In 1966/67, the newly formed 1041st Security Police Squadron was authorized to wear a dark–blue beret with a unique organizational beret flash. The 1041st's beret flash has a depiction of a white falcon carrying a pair of lightning bolts on a rounded inverted light–blue cloth triangle that was worn over the left temple.

Security Forces Beret Flash
A security forces airman with the 55th Security Forces Squadron wearing navy–blue beret with Security Forces Beret Flash (1998)

In 1997, the Air Force stood up the security forces Air Force Specialty Code (AFSC), combining Air Force police and security forces into one career field, and honored the heraldry of the 1041st Security Police Squadron by creating a new organizational beret flash for all security forces airman and NCOs for wear on their dark-blue beret. The new Security Forces Beret Flash depicts the 1041st's falcon over an airfield on a dark–blue shield–shaped patch bordered in gold with a white scroll at its base embroidered with the motto "Defensor Fortis" (defenders of the force) in dark–blue title case. Security forces officers wear the same basic beret flash minus the embroidered falcon and airfield and in its place they affix their polished metal rank insignia.

====TACP====

TIOH's manufacturing instructions
An Air Mobility Liaison Officer with the 8th Air Support Operations Squadron wearing black beret with Air Mobility Liaison Officer Beret Flash and polished metal captain rank insignia affixed (2011)
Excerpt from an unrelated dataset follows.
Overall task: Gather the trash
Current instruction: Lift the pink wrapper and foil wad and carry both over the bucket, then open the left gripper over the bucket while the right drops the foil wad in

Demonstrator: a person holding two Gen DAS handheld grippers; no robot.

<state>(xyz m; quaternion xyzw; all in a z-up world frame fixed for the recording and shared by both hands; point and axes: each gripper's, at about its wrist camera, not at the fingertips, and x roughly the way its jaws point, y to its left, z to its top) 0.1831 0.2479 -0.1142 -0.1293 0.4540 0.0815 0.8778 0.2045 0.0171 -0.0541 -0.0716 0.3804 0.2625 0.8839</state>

In 1979, TACP airman and NCOs were given authorization to wear the black beret. In 1984, two TACP's submitted a design for a unique beret flash and crest for wear on their berets which the Air Force approved one year later. The TACP Beret Flash consists of a scarlet border that represent the firepower TACP's bring to bear with two dovetailed fields of blue and green representing the close working relationship between the Air Force and the Army that is enabled by the TACP. TACP officers also wear the TACP Beret Flash and Crest but with miniature polished metal rank insignia below the crest.
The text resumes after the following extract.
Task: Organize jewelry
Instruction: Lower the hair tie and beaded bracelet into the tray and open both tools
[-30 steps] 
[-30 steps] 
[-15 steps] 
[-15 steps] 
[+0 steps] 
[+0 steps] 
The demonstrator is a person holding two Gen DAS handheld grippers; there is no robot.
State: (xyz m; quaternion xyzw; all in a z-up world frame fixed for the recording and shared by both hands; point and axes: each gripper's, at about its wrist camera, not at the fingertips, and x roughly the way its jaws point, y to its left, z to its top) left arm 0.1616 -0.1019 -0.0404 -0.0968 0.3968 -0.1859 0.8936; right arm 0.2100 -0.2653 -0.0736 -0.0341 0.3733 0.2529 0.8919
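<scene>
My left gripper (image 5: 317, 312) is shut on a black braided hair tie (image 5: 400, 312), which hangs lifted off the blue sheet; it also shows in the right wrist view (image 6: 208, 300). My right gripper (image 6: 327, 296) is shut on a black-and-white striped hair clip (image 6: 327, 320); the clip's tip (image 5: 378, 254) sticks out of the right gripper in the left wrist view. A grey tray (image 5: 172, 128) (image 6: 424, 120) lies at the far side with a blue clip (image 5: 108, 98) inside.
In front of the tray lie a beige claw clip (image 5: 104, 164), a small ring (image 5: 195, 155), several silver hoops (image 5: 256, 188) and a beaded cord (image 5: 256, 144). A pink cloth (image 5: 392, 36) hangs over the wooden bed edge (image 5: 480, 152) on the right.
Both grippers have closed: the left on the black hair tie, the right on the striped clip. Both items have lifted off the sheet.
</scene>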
Air liaison officers assigned to an air support operations squadron or group can also be given authorization to wear the black beret and TACP Beret Flash with full-size polished metal officer rank insignia (no crest).

Some Air Mobility Liaison Officers also wore the black beret. Although worn informally, in 2015 TIOH authorized a slight modification of the TACP Beret Flash for wear by Air Mobility Liaison Officers, incorporating an embroidered compass rose in the upper–left corner of the flash. The Air Mobility Liaison Officer Beret Flash was worn in the same manner as Air Liaison Officers wear the TACP Beret Flash.

====Combat Aviation Advisors====

Combat Aviation Advisor Flash
An NCO (left) and an officer (right) with a combat aviation advisor squadron are wearing brown berets with Combat Aviation Advisor Beret Flash with the officer affixing his metal major rank insignia (2018)

From 2018–2022, AFSOC authorized the wear of a dark brown beret for airman, NCOs, and officers assigned to combat aviation advisor squadrons, such as the 6th and 711th Special Operations Squadrons. The dark brown beret was worn with an Army style organizational beret flash consisting of a blue field with olive–green diagonal stripes and border. The Combat Aviation Advisor Beret Flash was worn centered over the left eye with polished metal officer rank insignia, chaplain branch insignia, or an AFSC metallic beret crest while all other advisors wore it without accoutrements.

===US Navy===
In the 1960s, select US Navy riverine patrol units operating in South Vietnam adopted the black beret to be part of their daily uniform and wore various accouterments on their berets. In 1967, the Commander of the Riverine Patrol Force sent an official message to the Commander of River Patrol Flotilla Five authorizing the wear of the black beret. In this message, the wear and appearance of the beret was defined stating, "Beret will be worn with river patrol force insignia centered on right side" and "Only standard size river patrol force insignia will be worn on beret. ... No other emblem or rank insignia will be displayed on beret." Today, these US Navy small boat units honor their heritage by wearing the black beret during special occasions—such as induction ceremonies into the Gamewardens Association—and will affix historically relevant riverine task force insignia for use as their beret flash.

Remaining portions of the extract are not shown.